El hincha de Nacional estaba feliz. El gol de taco de Francisco Calvo en el Campeón del Siglo aún estaba en la memoria de los simpatizantes de Nacional, que fueron al Parque Saroldi. Porque el albo debía volver a jugar, aunque por la Copa AUF Uruguay y con un 11 alternativo.
Rodrigo Martínez fue el único que repitió en el equipo que le ganó el clásico a Peñarol. Los demás sumaron minutos que para el entrenador Daniel Carreño son muy valiosos.
Lo cierto es que ya se nota un cambio en Nacional. Porque el Bolso está con otra vibra y una clara demostración fue lo que ocurrió ayer.
Desde un primer momento se vio al Bolso más enchufado e incisivo que su rival. Fueron muy buenas las labores por las bandas de Martínez y Tomás Verón Lupi que complicaron a la defensa de River Plate.
Y este nuevo Nacional sumó un aspecto que siempre es importante: ligar. Tras mala salida de Lucas Camejo, la pelota le quedó en el área a Tiziano Correa, que hizo su primer gol con Nacional. Se cumplió la ley del ex.
Parecía que iba a ser todo de Nacional y cuando el hincha se sentaba para disfrutar tranquilo del partido, Matías Escobar llevó a cabo una enorme jugada y puso el esférico contra el palo izquierdo de Alexis Martín Arias.
Fue un volver a empezar. Verón Lupi hizo estragos por la derecha y en una de sus incursiones asistió a Luciano González, quien convirtió su primer gol como profesional.
La historia se encaminaba, pero Maximiliano Burruzo aguantó una pelota, giró en el área y anotó. Cosas que le pasaban al “viejo Nacional”.
Antes que terminara la primera parte, Correa volvió a anotar e hizo el gesto ofreciendo sus disculpas.

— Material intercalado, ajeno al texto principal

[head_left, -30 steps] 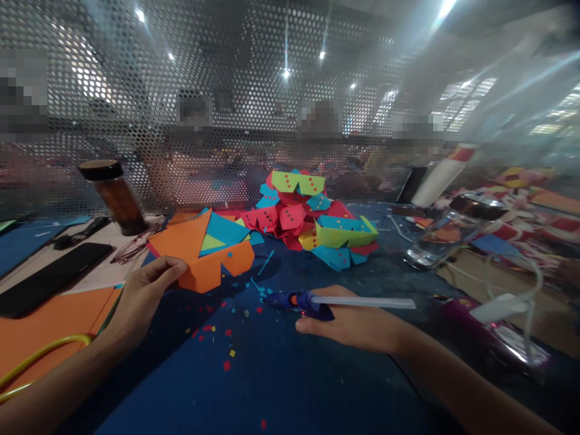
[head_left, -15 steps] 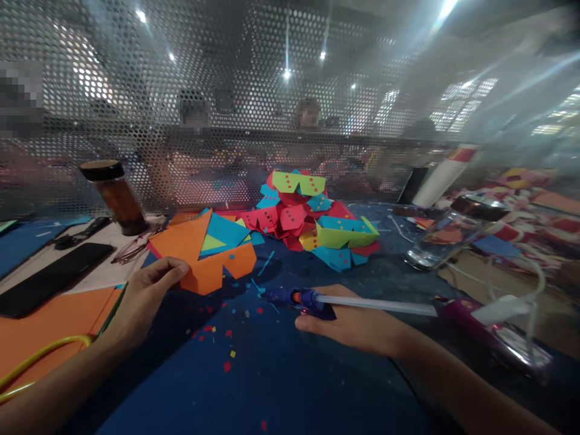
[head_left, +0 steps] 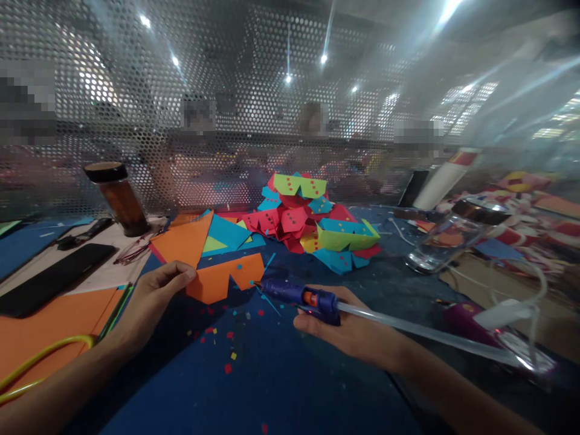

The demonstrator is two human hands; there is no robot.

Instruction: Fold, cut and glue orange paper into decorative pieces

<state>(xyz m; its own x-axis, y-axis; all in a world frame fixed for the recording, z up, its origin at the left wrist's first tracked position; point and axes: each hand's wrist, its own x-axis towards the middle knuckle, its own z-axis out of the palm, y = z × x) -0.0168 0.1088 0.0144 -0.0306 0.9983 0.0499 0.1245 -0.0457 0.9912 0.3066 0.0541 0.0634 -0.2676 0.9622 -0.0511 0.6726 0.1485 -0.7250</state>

En el complemento Carreño metió mano y sacó a uno de sus grandes exponentes: Martínez. Y el equipo lo sintió. No atacó por banda izquierda.
El tricolor tuvo un golpe: la roja a Román Clematte en el minuto 71. Pero este nuevo Nacional sabe sufrir. Se acopló en el fondo y resistió los intentos del elenco locatario.
Hay otra energía en Nacional tras el triunfo clásico, porque el Bolso llegó a su cuarto partido sin perder en la temporada. “Hay una brisita que vino a favor”, sostuvo Carreño.